**GIVEN DATA:**
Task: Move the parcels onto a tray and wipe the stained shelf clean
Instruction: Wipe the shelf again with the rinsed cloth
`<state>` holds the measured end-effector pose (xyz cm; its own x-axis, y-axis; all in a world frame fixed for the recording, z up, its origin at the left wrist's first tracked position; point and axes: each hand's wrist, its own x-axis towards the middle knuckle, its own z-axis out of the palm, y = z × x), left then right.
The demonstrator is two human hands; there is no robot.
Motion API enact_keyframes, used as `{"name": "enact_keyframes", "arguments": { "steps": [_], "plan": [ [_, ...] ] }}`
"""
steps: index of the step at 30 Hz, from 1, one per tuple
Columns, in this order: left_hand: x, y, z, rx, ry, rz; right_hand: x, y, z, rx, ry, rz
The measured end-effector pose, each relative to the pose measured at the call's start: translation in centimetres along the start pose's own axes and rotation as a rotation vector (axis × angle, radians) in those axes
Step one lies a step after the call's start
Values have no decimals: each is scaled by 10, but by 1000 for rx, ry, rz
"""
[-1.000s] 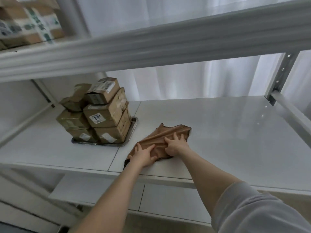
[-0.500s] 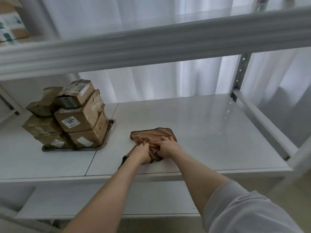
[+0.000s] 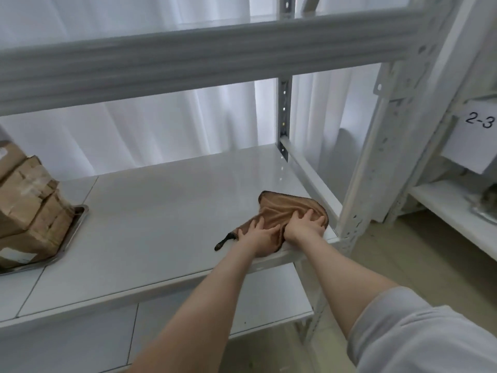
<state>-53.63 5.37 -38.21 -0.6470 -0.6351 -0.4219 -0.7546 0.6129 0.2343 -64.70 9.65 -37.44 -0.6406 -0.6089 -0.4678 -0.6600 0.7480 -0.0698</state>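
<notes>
You faced a pale curtain (image 3: 161,125) that hung in folds behind the shelving, with soft daylight glowing through it. To your right stood a white perforated post (image 3: 376,168), and beyond it a neighbouring white rack (image 3: 451,211) carried a paper label (image 3: 478,130) marked 2-3. Between them lay a beige floor (image 3: 403,259).

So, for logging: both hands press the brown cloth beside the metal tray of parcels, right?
Not beside it: head view shows left hand and right hand pressing the brown cloth at the white shelf's right end, far from the metal tray of cardboard parcels.
</notes>
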Motion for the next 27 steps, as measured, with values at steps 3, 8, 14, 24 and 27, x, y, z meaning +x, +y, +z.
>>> {"name": "enact_keyframes", "arguments": {
  "steps": [3, 8, 14, 24, 27],
  "plan": [
    [-5, -3, 4, -3, -5, 57, -7, -5, -6, -101, -12, 35],
    [-32, -55, 0, -88, 35, 6, -24, -49, -1, -235, 23, -69],
    [-74, -157, 4, -246, 149, -182, -59, -144, 36, -234, -30, -263],
    [-199, -321, 7, -156, 227, -558, -160, -304, 110, -164, -153, -677],
    [-221, -356, 7, -158, 221, -651, -182, -331, 127, -161, -149, -828]
  ]
}}
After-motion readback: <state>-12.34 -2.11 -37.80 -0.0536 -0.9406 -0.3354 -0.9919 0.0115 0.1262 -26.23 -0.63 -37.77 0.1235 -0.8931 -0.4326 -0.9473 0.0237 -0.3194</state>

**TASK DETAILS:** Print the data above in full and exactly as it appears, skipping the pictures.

**RESPONSE BELOW:**
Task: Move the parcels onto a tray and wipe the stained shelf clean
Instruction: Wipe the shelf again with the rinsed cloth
`<state>` holds the measured end-effector pose (xyz cm; its own x-axis, y-axis; all in a world frame fixed for the recording, z up, its origin at the left wrist's first tracked position; point and axes: each hand's wrist, its own x-axis towards the middle knuckle, its own z-axis out of the palm, y = z × x), left then right.
The demonstrator is two human hands; there is no robot.
Motion API enact_keyframes, used as `{"name": "enact_keyframes", "arguments": { "steps": [_], "plan": [ [_, ...] ] }}`
"""
steps: index of the step at 30 Hz, from 1, one per tuple
Columns, in this order: left_hand: x, y, z, rx, ry, rz; right_hand: x, y, z, rx, ry, rz
The measured end-effector pose, each relative to the pose measured at the call's start: translation in centimetres along the start pose's own axes and rotation as a rotation vector (axis × angle, radians) in those axes
Step one lies a step after the call's start
Values have no decimals: each is scaled by 10, but by 1000 for rx, ry, rz
"""
[-1.000s] 
[-0.500s] 
[+0.000s] 
<state>-53.63 5.37 -38.21 -0.6470 -0.6351 -0.4219 -0.7546 0.6129 0.2343 -64.70 9.65 -37.44 -0.6406 -0.6089 -0.4678 -0.6600 0.7480 -0.0698</state>
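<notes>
You faced a pale curtain (image 3: 161,125) that hung in folds behind the shelving, with soft daylight glowing through it. To your right stood a white perforated post (image 3: 376,168), and beyond it a neighbouring white rack (image 3: 451,211) carried a paper label (image 3: 478,130) marked 2-3. Between them lay a beige floor (image 3: 403,259).

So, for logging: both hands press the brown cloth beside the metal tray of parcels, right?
Not beside it: head view shows left hand and right hand pressing the brown cloth at the white shelf's right end, far from the metal tray of cardboard parcels.
</notes>
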Motion for the next 27 steps, as measured, with values at steps 3, 8, 14, 24 and 27, x, y, z meaning +x, +y, +z.
>>> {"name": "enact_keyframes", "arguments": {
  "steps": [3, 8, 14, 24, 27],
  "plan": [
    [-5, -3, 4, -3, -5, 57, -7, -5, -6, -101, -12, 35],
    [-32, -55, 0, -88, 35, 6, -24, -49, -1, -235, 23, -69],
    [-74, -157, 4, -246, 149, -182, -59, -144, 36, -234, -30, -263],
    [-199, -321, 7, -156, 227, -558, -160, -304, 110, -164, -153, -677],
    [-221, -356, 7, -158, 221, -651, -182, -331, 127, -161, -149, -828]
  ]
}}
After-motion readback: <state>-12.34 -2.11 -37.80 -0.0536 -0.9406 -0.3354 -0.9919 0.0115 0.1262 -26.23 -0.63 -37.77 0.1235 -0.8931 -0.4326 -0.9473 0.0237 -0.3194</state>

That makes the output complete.